Generally, fertility treatment cannot be said to increase the cancer risk in women and their children.
The current review includes studies from the period 2006–2017, owing to the fact that a number of new studies have been published since the last literature review (38). Treatment has also changed over time and, by restricting the time frame, we hoped to include studies with more homogeneous treatment exposure. Nevertheless, the studies proved to be relatively different in terms of methodology. Some studies took into account age, infertility diagnoses and the number of children borne by the women after treatment or whether they remained nulliparous. Other studies did not include such information. In addition, it is very important to control for overweight in connection with uterine cancer, which most studies did not.
A strength of the Nordic studies is that they used data from population-based registries, and also analysed the data at an individual level. A weakness of the Norwegian dataset is that there is no national, cycle-based registry of fertility treatment. Such a registry should be established. The Cancer Registry of Norway has been shown to have completeness of almost 100 % (39). However, quality and completeness are not as good in all countries (40). In the Israeli study (23), the authors included only those cancer cases diagnosed at the one centre from which the study population was recruited, a clear weakness of the study.

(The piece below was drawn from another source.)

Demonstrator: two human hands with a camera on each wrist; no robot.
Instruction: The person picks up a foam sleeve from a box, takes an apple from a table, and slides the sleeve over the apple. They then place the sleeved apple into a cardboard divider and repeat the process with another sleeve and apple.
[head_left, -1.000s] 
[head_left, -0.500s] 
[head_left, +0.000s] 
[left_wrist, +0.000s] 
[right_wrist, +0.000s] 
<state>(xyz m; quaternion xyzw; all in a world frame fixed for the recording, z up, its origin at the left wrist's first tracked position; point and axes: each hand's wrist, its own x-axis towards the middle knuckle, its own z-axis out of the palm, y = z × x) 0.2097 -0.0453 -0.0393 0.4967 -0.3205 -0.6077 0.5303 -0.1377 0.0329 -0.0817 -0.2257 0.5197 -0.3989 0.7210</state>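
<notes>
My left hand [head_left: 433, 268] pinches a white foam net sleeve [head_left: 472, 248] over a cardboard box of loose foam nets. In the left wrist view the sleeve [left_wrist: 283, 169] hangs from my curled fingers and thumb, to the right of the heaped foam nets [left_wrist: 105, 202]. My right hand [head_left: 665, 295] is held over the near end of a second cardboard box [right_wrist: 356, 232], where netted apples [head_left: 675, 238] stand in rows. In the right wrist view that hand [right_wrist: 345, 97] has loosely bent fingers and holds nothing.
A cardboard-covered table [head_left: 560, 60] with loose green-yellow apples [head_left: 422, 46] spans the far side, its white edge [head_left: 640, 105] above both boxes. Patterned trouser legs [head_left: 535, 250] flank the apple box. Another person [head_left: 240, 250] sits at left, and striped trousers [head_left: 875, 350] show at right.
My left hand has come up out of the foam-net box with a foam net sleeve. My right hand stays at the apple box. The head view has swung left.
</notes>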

The Nordic cohort studies compared cancer risk in women who have undergone fertility treatment with the risk in the general population. Several of the non-Nordic studies obtained data from fertility clinics, which then enabled them to compare the risk of cancer in women who have had fertility treatment with the risk in untreated infertile women. In order to examine the effect of fertility treatment alone, the latter approach should ideally be used. However, this is difficult in practice, as the selection of women for treatment means that these two groups will differ. In addition, infertile or nulliparous women are a heterogeneous group, and various infertility diagnoses may themselves be associated with increased cancer risk. For example, endometriosis may be associated with increased risk of ovarian and uterine cancer (41, 42).
Other key challenges relate to study size and follow-up time. Many of the studies have few cancer cases in the exposed group, and several of the studies have short follow-up times. This is particularly relevant in the case of uterine cancer, which mainly affects older women (60–70 years of age).